What to work on ▸ Please count the lines below that hold the word "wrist" and give the count without any other text.

Supplied information ▸
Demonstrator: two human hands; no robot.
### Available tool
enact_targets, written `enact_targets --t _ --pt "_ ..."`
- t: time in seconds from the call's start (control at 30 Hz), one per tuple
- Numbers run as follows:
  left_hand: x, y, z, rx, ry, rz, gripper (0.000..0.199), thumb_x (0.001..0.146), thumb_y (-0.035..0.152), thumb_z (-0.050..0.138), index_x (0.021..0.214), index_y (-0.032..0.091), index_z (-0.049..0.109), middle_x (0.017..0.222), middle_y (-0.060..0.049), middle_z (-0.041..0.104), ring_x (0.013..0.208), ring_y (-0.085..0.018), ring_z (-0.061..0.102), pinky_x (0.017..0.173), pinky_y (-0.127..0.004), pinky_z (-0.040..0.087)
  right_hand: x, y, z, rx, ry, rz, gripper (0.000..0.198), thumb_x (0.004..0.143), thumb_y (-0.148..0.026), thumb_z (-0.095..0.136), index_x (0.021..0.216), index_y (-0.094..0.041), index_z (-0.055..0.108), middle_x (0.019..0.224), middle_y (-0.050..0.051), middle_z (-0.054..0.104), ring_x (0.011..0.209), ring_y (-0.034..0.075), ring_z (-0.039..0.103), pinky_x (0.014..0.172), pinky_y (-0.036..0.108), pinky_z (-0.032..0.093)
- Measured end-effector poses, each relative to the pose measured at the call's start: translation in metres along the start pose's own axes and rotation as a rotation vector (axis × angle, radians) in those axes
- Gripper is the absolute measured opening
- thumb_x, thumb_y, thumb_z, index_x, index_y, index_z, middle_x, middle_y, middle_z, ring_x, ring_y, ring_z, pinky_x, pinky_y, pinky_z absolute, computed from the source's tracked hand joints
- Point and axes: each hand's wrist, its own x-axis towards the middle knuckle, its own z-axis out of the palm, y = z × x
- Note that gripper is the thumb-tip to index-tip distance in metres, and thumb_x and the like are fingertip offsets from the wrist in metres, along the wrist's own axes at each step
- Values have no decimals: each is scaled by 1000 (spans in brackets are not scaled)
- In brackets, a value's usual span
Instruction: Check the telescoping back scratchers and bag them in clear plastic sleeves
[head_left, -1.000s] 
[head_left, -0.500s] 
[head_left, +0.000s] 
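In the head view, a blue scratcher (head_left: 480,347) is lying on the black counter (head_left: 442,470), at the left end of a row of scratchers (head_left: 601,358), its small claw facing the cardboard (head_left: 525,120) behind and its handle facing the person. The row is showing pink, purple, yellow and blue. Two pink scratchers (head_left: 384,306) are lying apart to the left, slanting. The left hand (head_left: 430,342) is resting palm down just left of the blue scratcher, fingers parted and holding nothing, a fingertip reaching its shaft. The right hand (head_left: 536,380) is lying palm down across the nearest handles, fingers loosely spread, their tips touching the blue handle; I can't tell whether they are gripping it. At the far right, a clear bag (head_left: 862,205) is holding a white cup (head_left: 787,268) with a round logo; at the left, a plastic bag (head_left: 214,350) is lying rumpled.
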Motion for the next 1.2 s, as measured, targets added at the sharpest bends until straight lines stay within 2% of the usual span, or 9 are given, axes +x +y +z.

Solved problem ▸ 2